▸ **Input data**:

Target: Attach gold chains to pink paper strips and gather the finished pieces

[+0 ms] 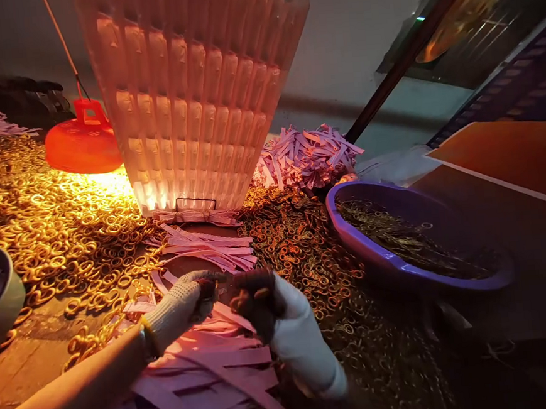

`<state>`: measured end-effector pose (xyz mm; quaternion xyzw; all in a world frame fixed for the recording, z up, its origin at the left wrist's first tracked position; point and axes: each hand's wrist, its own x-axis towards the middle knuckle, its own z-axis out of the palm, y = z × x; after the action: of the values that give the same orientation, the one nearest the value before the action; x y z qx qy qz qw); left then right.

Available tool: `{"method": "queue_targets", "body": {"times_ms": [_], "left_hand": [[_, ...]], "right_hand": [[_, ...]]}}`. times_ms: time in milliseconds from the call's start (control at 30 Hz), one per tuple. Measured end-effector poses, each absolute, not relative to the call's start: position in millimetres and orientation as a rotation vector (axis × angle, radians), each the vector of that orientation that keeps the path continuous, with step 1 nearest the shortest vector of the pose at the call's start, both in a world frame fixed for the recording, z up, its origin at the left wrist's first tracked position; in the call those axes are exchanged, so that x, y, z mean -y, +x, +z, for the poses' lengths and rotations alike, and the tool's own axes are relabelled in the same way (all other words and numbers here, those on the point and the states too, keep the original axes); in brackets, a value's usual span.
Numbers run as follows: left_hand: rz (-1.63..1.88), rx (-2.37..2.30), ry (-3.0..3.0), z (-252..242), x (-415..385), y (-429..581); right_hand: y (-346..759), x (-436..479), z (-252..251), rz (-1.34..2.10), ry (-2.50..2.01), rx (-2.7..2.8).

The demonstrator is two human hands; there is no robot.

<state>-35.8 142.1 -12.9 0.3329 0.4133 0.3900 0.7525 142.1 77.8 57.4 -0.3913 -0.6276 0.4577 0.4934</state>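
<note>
Two hands, the left hand in a dotted white glove and the right hand, nearly meet above flat pink strips; each grip is curled (around anything, I cannot tell). Golden ring-shaped metal pieces heap leftward on the brown table, its bare surface showing toward the near left corner.

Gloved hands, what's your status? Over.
Left hand and right hand: close together above pink strips. Anything held: too dark to tell. Red lamp: beyond, clear of both.
</note>
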Motion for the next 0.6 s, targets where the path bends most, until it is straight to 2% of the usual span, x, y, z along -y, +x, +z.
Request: {"method": "queue_targets", "body": {"times_ms": [100,233,300,367,500,600], "left_hand": [[0.778,-0.84,0.573,-10.9,-137.5,-31.7],[0.735,-0.8,0.532,-10.6,-131.5,-22.3],[0.735,-0.765,0.672,-11.2,-129.6,-21.1],[0.735,-0.748,0.792,-10.9,-128.9,-22.7],[0.758,-0.825,0.848,-4.2,-130.2,-26.0],[0.736,-0.902,0.903,0.4,-129.3,-23.8]], "right_hand": [[153.3,-93.7,43.5,0.792,-1.024,1.562],[155.7,-102.4,15.5,-0.018,-1.045,1.991],[149.6,-99.8,7.2,-0.269,-1.025,2.12],[145.7,-95.8,4.7,-0.267,-1.01,2.19],[160.0,-91.8,6.2,0.009,-1.083,2.204],[173.2,-94.7,5.9,-0.075,-1.327,2.182]]}}
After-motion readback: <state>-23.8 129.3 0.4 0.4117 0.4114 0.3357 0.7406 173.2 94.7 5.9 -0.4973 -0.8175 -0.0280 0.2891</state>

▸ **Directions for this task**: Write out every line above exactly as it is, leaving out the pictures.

▸ **Solution to this problem**:
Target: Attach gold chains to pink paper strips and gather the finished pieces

[+0 ms] 

`<state>`: measured end-effector pose (xyz mm; quaternion xyzw; all in a world frame fixed for the recording, z up, its origin at the left wrist's first tracked position; point and axes: each hand's wrist, its own x-axis towards the middle knuckle, its own z-axis out of the palm, y = z × x; after the action: of the values that give the same orientation, the one nearest the value before the action; x y z qx qy qz qw); left then right.

Available tool: `{"method": "queue_targets", "body": {"times_ms": [_], "left_hand": [[_, ...]], "right_hand": [[_, ...]]}}`. times_ms: time in milliseconds from the call's start (control at 30 Hz), one per tuple. Measured end-effector poses, each absolute, not relative to the call's start: position in millimetres and orientation as a rotation vector (axis × angle, radians), each the vector of that orientation that keeps the path continuous, with step 1 nearest the shortest vector of the pose at the call's start, both in a world frame fixed for the recording, z up, its origin at the left wrist's first tracked position; in the call those axes are exchanged, so that x, y, z mean -y, +x, +z, for the poses' lengths and rotations alike, and the tool's own axes are relabelled in the same way (all other words and numbers here, those on the point and the states too, keep the original axes); in brackets, a value's usual span.
Numbers run as follows: left_hand: rz (-1.63..1.88), rx (-2.37..2.30), ry (-3.0..3.0), z (-252..242), x (-415..385), y (-429..581); right_hand: y (-346..759), x (-436..479), z (-252..251), rz (-1.34..2.10), ry (-2.50..2.01), rx (-2.7..2.8).

The demonstrator is two human hands; there is no robot.

<state>-35.8 142.1 -12.9 0.3329 0.4133 0.3900 0.7525 142.1 77.8 57.4 -0.3913 -0.6276 0.4577 0.4934</state>
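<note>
Two hands, the left hand in a dotted white glove and the right hand, nearly meet above flat pink strips; each grip is curled (around anything, I cannot tell). Golden ring-shaped metal pieces heap leftward on the brown table, its bare surface showing toward the near left corner.

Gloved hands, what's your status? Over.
Left hand and right hand: close together above pink strips. Anything held: too dark to tell. Red lamp: beyond, clear of both.
</note>
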Motion for the next 0.6 s, targets where the path bends most, until it is straight to 2% of the usual span, x, y, z along -y, +x, +z.
Request: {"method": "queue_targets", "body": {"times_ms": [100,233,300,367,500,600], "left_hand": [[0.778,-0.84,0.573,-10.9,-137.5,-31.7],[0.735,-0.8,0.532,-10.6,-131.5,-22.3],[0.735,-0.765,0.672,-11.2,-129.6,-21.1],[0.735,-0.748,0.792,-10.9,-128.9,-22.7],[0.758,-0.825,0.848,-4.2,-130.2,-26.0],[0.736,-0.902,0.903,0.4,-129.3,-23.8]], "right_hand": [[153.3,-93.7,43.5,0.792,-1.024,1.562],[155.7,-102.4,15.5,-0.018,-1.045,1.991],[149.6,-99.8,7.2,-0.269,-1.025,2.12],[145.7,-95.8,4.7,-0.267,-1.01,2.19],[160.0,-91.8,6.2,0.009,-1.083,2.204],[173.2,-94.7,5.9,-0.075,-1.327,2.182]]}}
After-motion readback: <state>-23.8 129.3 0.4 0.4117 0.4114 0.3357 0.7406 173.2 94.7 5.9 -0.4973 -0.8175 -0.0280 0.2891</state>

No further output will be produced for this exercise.